Volume 33, Number 20 · December 18, 1986

Catching Up with the Avant-garde

By Roger Shattuck
Bohemian Paris: Culture, Politics, and the Boundaries of Bourgeois Life, 1830–1930
by Jerrold Seigel

Viking, 453 pp., $25.00

Pleasures of the Belle Epoque: Entertainment and Festivity in Turn-of-the-Century France
by Charles Rearick

Yale, 240 pp., $29.95

France: Fin de Siècle
by Eugen Weber

Harvard University Press, 294 pp., $20.00

Theory of the Avant-Garde
by Peter Bürger, translated by Michael Shaw, foreword by Jochen Schulte-Sasse

University of Minnesota Press, 135 pp., $10.95 (paper)

Poets, Prophets, and Revolutionaries: The Literary Avante-Garde from Rimbaud through Postmodernism
by Charles Russell

Oxford University Press, 303 pp., $29.95

The Culture of Time and Space: 1880–1918
by Stephen Kern

Harvard University Press, 372 pp., $8.95 (paper)
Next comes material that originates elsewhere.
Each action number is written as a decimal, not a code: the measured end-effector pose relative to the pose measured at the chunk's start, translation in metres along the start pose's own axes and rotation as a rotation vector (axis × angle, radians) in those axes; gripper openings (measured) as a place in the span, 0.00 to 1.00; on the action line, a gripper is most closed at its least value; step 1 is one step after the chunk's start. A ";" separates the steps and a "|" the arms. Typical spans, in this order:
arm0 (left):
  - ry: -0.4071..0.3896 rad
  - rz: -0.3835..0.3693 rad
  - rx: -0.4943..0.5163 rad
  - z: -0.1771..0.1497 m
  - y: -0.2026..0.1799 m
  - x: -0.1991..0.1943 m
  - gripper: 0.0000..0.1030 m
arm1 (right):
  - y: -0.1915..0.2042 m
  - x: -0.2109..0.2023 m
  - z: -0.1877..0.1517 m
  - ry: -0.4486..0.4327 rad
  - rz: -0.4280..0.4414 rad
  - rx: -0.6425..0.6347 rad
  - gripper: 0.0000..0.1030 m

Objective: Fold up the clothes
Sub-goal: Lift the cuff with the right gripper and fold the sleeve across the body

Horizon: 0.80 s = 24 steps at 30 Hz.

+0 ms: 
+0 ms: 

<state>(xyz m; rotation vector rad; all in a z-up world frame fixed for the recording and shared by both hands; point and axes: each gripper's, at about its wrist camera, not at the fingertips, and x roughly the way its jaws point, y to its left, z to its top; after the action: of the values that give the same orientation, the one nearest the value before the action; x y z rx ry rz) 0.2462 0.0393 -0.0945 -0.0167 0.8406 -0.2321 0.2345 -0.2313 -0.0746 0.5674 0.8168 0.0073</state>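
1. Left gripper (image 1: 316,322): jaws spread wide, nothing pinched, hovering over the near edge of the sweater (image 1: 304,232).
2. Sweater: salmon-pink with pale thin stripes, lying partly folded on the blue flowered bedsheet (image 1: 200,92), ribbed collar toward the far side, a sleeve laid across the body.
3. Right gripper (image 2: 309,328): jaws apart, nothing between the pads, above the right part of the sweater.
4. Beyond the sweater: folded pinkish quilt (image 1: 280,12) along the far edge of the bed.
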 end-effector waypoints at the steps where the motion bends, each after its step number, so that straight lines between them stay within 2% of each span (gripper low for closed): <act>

The Matrix of Modernism: Pound, Eliot, and Early Twentieth-Century Thought
by Sanford Schwartz

Princeton University Press, 235 pp., $25.00

Mapping Literary Modernism: Time and Development
by Ricardo J. Quinones

Princeton University Press, 303 pp., $28.00

Eight books dealing with various aspects of Western literature and the arts during the last 150 years should tell us something about how we are learning to sort out our recent past. The only artist to whom all eight works assign an important place is Baudelaire. Bergson, Nietzsche, Ortega y Gasset, and William James appear in most of them. All are written by professors of history or literature in (with one exception) American colleges and universities. Behind several of these works I detect the needs of higher education as now organized in the United States. Both the survey course and the graduate seminar call for comprehensive categories that can be laid out and illustrated in a semester. The metaphor of the map that appears in Quinones's title recurs in nearly every introduction. The terrain these writers wish to describe is cultural and artistic and can presumably be discovered by careful reference to contemporary documents. All but one of them have a thesis rather than a theory; Bürger carries a fairly heavy burden of Frankfurt-school Marxism. None has written a major critical or historical work. Taken together they reveal enough patterns and omissions to reward careful scrutiny.